Egypt's economy was motoring ahead in the five years leading up to the uprising. Helped by an emerging markets boom, foreign direct investment multiplied from some $400 million in 2003/4 to about $13 billion by 2008/9, peaking in 2007 before the global financial crisis hit.11 The Egyptian government's economic reforms sought to privatize state-owned factories and companies, bringing much-needed cash into state coffers, bolstering the private sector, and drawing praise from the IMF.12 Egypt could boast galloping GDP growth, which reached 7.2 per cent in 2008 before the global crisis pulled it back to a still respectable 4.7 per cent in 2009.13 The pace of growth
had resumed its upward trajectory in 2010 and investors had begun to return. It seemed like Egypt was doing everything right. Yet the impressive growth rates masked widening income inequalities and fell short of the aspirations of the young and educated generation who would take to the streets in 2011.

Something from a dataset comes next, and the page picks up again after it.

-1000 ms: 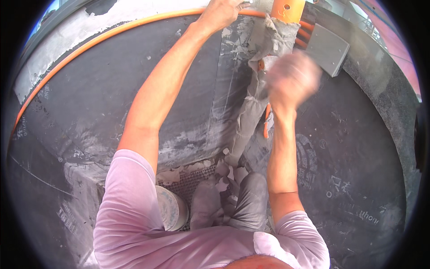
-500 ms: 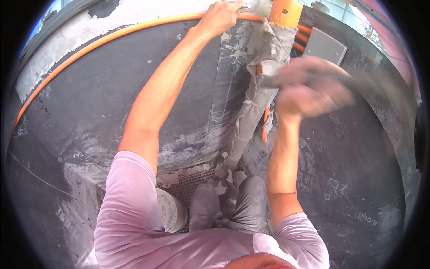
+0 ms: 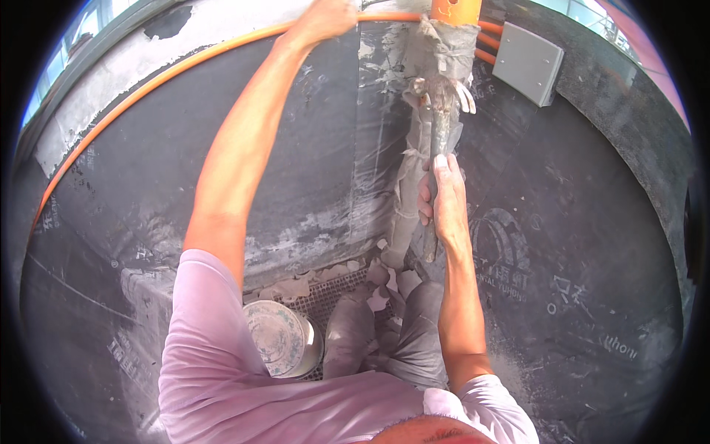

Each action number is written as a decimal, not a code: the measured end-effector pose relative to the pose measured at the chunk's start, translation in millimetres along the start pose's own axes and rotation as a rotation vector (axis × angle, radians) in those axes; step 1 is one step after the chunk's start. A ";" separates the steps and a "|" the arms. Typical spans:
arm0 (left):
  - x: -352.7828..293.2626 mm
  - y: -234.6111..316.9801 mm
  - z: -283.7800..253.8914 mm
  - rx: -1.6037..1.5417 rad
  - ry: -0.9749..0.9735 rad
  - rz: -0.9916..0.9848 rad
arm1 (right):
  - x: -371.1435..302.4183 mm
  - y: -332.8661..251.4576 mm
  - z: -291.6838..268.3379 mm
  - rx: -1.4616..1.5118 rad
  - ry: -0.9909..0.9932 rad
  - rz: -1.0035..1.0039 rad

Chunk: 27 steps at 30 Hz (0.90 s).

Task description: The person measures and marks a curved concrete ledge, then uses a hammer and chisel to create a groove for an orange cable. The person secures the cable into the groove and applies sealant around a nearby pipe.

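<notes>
My right hand (image 3: 446, 196) grips the handle of a worn claw hammer (image 3: 441, 122). The hammer's head points up, in front of a pipe wrapped in grey cloth (image 3: 405, 203); whether they touch I cannot tell. From the top of that wrapping sticks an orange pipe (image 3: 455, 10). Up at the wall's upper edge, my left hand (image 3: 330, 16) is closed beside a thin orange conduit (image 3: 244, 41). Its fingertips are partly cut off by the frame, so what they hold is hidden.
A grey flat box (image 3: 526, 63) is fixed to the wall right of the pipe, joined by short orange tubes. Dark sheeting (image 3: 288, 163) covers the walls. By my legs stand a lidded, stained bucket (image 3: 279, 337) and scattered broken scraps (image 3: 296, 287) on dimpled matting.
My right hand has come down and left from a blurred swing near the grey box, bringing the hammer upright before the wrapped pipe. My left hand appears farther left and higher.
</notes>
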<state>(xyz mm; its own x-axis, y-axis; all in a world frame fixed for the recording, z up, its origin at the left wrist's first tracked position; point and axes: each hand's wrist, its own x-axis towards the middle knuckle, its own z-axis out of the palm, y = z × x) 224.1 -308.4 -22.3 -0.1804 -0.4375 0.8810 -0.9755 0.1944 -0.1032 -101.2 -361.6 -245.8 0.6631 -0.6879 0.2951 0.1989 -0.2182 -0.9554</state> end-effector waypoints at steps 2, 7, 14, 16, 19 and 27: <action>-5.8 -6.9 22.5 0.045 -0.064 -0.008 | -0.8 12.2 8.7 0.092 -0.059 0.032; -22.9 9.5 61.5 0.088 0.200 -0.173 | 1.0 5.5 20.1 0.144 -0.089 -0.015; -4.1 26.9 33.7 0.041 0.106 -0.209 | 24.4 -94.0 27.9 0.117 0.122 -0.589; -0.5 17.3 30.0 0.100 0.101 -0.195 | 24.6 -127.4 26.8 0.333 0.112 -0.950; 0.2 11.4 32.5 0.174 0.068 -0.188 | 26.1 -152.1 31.0 0.632 0.037 -1.286; 5.3 -2.2 30.7 0.220 0.048 -0.109 | 101.3 -74.0 37.8 -0.169 0.187 -0.641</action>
<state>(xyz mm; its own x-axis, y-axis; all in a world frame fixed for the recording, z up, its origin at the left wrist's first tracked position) 221.5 -338.1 -31.6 -0.0720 -0.4020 0.9128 -0.9937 -0.0498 -0.1003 -21.5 -389.0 -145.5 0.3130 -0.4916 0.8127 0.3850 -0.7165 -0.5817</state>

Despite living in one of the largest and most diversified economies in Africa, many Egyptians were on low incomes, with over 21 per cent below the poverty line in 2008 compared to 16 per cent at the start of the decade.14 In 2008/9, more than 2.5 million people lived on less than $1.25 a day, designated as extreme poverty by the UN.15 That figure had more than halved in the previous two decades, but on the eve of revolt millions of Egyptians were still just one illness or pay cheque away from hunger. More than 7 per cent of Egyptian children under the age of five were underweight and likely to suffer from stunted growth due to malnutrition.16 More than half of Egyptians lacked access to improved sanitation in 2006.17 There were huge regional disparities too, with poverty in some rural areas, especially Upper Egypt, running at more than twice the national average. Rather than decreasing, urban poverty was on the rise, with almost half the population now resident in the largest cities and exerting enormous pressure on infrastructure and services. Cairo was home to almost nine million people in 2011 and stretched on through miles of urban sprawl, its skies filled with desert dust and smog.18 For every gleaming new suburban development that attracted wealthy Cairenes desperate to flee the overcrowding and the pollution, there were informal neighbourhoods built or expanded using shoddy materials and lacking proper sewage works or paved roads.